▸ TASK TO COMPLETE:
Please transcribe the entries below exactly and leave out every picture.

*** DATA Section Begins ***

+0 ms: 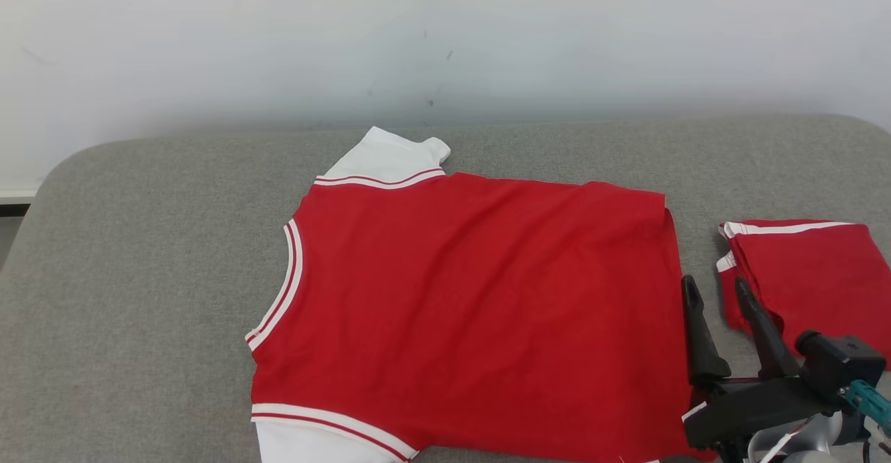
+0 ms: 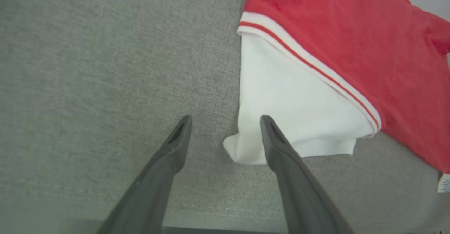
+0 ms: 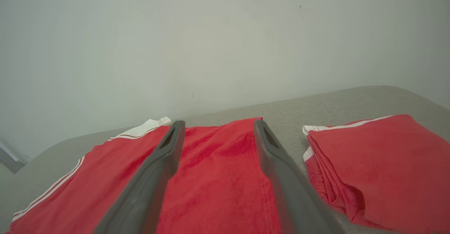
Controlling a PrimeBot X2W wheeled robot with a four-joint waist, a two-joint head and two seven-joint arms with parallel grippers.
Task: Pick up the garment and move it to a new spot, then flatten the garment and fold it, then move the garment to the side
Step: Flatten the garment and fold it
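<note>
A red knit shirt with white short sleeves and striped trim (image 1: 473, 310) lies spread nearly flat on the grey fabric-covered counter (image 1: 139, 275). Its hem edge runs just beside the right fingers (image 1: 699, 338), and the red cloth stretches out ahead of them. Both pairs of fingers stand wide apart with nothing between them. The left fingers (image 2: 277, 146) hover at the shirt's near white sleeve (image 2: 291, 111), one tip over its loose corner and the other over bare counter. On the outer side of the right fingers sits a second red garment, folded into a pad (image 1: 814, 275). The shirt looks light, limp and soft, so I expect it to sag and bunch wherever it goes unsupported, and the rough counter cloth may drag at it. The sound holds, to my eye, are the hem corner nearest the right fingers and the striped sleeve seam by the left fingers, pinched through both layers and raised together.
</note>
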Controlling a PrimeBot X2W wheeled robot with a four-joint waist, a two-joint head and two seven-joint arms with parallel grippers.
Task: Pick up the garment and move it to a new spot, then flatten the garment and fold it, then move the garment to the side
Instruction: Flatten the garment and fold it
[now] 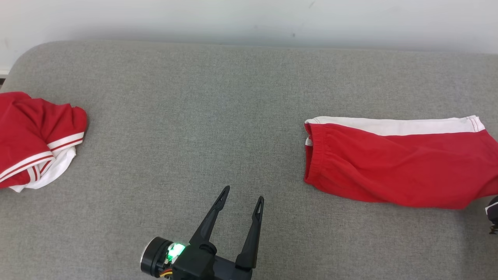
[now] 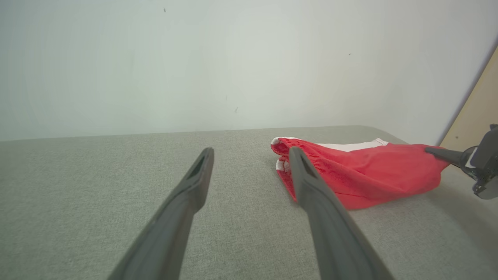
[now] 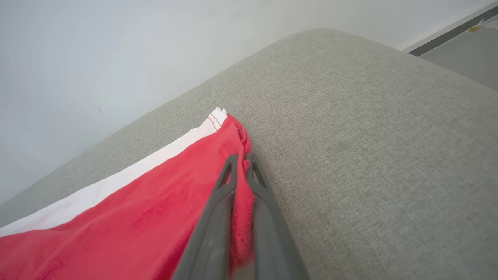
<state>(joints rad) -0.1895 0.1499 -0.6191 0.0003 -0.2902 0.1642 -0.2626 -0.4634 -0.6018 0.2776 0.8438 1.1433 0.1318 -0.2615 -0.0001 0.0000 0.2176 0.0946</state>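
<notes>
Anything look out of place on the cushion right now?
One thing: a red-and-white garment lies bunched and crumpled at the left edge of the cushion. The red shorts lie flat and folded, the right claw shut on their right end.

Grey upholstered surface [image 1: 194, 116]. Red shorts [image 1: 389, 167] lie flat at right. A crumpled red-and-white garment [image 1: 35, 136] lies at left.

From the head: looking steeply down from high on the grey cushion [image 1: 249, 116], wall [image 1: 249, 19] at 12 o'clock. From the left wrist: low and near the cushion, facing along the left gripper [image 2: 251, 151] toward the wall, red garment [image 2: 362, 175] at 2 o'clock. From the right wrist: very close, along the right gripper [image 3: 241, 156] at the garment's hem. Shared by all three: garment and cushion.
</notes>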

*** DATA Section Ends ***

▸ RESPONSE AREA:
+0 ms: 
+0 ms: 
+0 ms: 
Controlling a PrimeBot X2W wheeled robot with a four-joint waist, a two-joint head and two seven-joint arms with parallel grippers.
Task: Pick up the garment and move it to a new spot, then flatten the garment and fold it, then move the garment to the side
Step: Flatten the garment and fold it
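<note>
A red knit shirt with white short sleeves and striped trim (image 1: 473, 310) lies spread nearly flat on the grey fabric-covered counter (image 1: 139, 275). Its hem edge runs just beside the right fingers (image 1: 699, 338), and the red cloth stretches out ahead of them. Both pairs of fingers stand wide apart with nothing between them. The left fingers (image 2: 277, 146) hover at the shirt's near white sleeve (image 2: 291, 111), one tip over its loose corner and the other over bare counter. On the outer side of the right fingers sits a second red garment, folded into a pad (image 1: 814, 275). The shirt looks light, limp and soft, so I expect it to sag and bunch wherever it goes unsupported, and the rough counter cloth may drag at it. The sound holds, to my eye, are the hem corner nearest the right fingers and the striped sleeve seam by the left fingers, pinched through both layers and raised together.
</note>
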Controlling a PrimeBot X2W wheeled robot with a four-joint waist, a two-joint head and two seven-joint arms with parallel grippers.
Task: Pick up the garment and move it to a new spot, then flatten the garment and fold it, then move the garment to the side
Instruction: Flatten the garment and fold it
[now] 
[now] 
[now] 
<state>(joints rad) -0.1895 0.1499 -0.6191 0.0003 -0.2902 0.1642 -0.2626 -0.4634 -0.6018 0.2776 0.8438 1.1433 0.1318 -0.2615 -0.0001 0.0000 0.2176 0.0946</state>
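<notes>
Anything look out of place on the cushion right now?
One thing: a red-and-white garment lies bunched and crumpled at the left edge of the cushion. The red shorts lie flat and folded, the right claw shut on their right end.

Grey upholstered surface [image 1: 194, 116]. Red shorts [image 1: 389, 167] lie flat at right. A crumpled red-and-white garment [image 1: 35, 136] lies at left.

From the head: looking steeply down from high on the grey cushion [image 1: 249, 116], wall [image 1: 249, 19] at 12 o'clock. From the left wrist: low and near the cushion, facing along the left gripper [image 2: 251, 151] toward the wall, red garment [image 2: 362, 175] at 2 o'clock. From the right wrist: very close, along the right gripper [image 3: 241, 156] at the garment's hem. Shared by all three: garment and cushion.
</notes>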

No further output is expected.